“Is it ridiculous for a very small, sickly, big-eared mouse to fall in love with a beautiful human princess named Pea? The answer is . . . yes. Of course it’s ridiculous. Love is ridiculous. But love is also wonderful. And powerful. And Despereaux’s love for the Princess Pea would prove, in time, to be all of these things: powerful, wonderful, and ridiculous.”
With that sentence, this Newbery Medal winner won my heart. The Tale of Despereaux is a classic fairy tale with a knight (in this case, a very small mouse with very large ears), an ogre (in this case, a rat), and a princess (in this case. . . still a princess). On the dust jacket write-up, Kate DiCamillo states that she wrote this book at the request of her best friend’s son Luke, who asked her to write a story about an unlikely hero with exceptionally large ears. The result is a charming tale filled not only with love, but hope as well.
The story begins with the birth of the hero, the lone survivor of an ill-fated litter of mice. He is so 
pathetic and sickly his mother, with a flair for the dramatic (she is named Antoinette and has all the sensitivity of her royal namesake) names him Despereaux “for all the sadness, for the many despairs of this place.” (Quickly adding, “Now where is my mirror?” DiCamillo has a flair for humor that is just a touch dark—enough to be amusing to adults without going full-on Grimm Brothers.) Little Despereaux survives against his family’s expectations, but he proves to be a bit odd. Instead of scurrying about and hiding in corners, he’s drawn to open spaces and light. Instead of chewing on the pages of
books he finds in the library, he reads them. Instead of fearing people, he falls in love with the Princess Pea. His family gives up trying to educate him, but when he is discovered actually speaking to humans, the Mouse Council dooms him to the dungeons, where he will be eaten by the rats.
This story was published in 2003, four years before Ratatouille made rats more palatable to humans, and I’m sorry to say that The Tale of Despereaux does nothing positive for their reputation. They are dark and evil and like to torture the prisoners. As the rat Botticelli says, “The meaning of life is suffering, specifically the suffering of others. . . . Reducing a prisoner to weeping and wailing and begging is a delightful way to invest your existence with meaning.” One rat, named Roscuro (short for Chiaroscuro, the arrangement of light and dark in art), is drawn to the light and longs to go upstairs out of the dungeon. Roscuro is the rat that Desperaux is destined to encounter.
I don’t want to lead you down a primrose path and pretend that everything turns all kumbaya between rats and mice or between
rats and people in this story. Again, this was written in a time before we knew that rats might have a flair for knowing which herb pairs best with goat cheese. Roscuro is a dungeon rat, not a kitchen rat, although his name does foreshadow his eventual fate.
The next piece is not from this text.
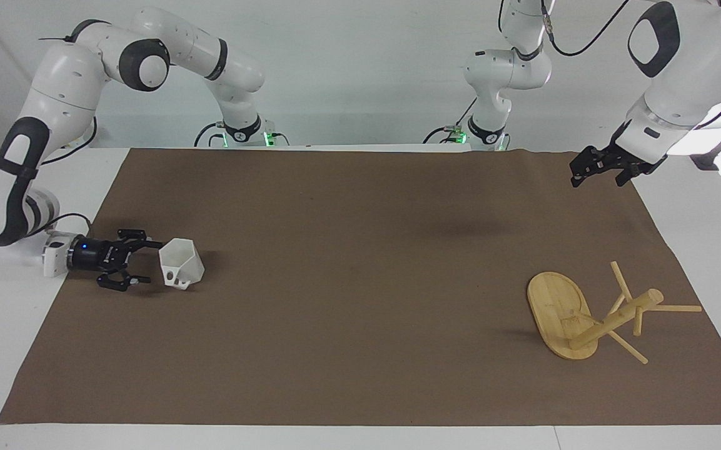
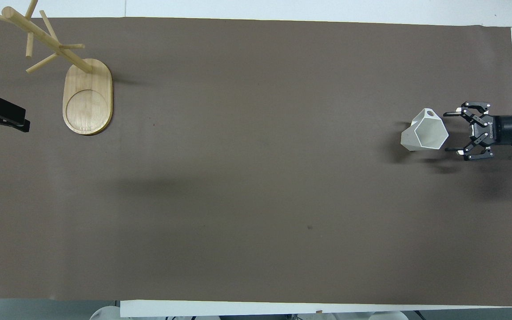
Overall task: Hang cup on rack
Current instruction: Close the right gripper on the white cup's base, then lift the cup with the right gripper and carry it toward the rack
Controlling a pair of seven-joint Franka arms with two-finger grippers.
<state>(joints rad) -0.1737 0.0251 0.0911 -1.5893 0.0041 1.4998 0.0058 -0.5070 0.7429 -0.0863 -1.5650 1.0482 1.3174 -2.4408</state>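
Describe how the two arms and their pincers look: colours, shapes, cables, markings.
Both arms are glossy white, rounded segments with black joint bands and oval black patches; black cables trail from them, and green lights glow at the bases. The right pincer is black, with thin linkage fingers, a cylindrical black wrist, a small blue light and white lettering. The left pincer is black and blockier.

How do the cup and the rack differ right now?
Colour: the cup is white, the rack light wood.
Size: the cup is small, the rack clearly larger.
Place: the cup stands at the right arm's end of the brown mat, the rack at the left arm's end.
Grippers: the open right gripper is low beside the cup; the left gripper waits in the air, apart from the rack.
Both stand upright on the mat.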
The tiny mouse Despereaux is the one and only hero in this story, and his quest to save the princess from a plot against her is the driving force. Classic fairy tale stuff. There is also a subplot about a servant named Miggery Sow, whose father sold her into slavery for a handful of cigarettes, a hen, and a red tablecloth. Her new master hits her about the ears so often she’s practically deaf, which is sometimes played for laughs. So . . . that’s dark. In the end, though, the princess shows her kindness and she has something as close to a happy ending as a profoundly deaf surviver of child abuse can have.
The book is illustrated by Timothy Basil Ering, and his enchanting drawings contribute to its overall charm. From Despereaux
wielding a “sword” made from a needle, to a Roscuro wearing a spoon for a hat, to the little mouse and the princess meeting for the first time, these illustrations evoke joy.
The Tale of Despereaux is a delightful story for children and adults looking for a (mostly) happily ever after. It’s also my latest in Little Free Library book review.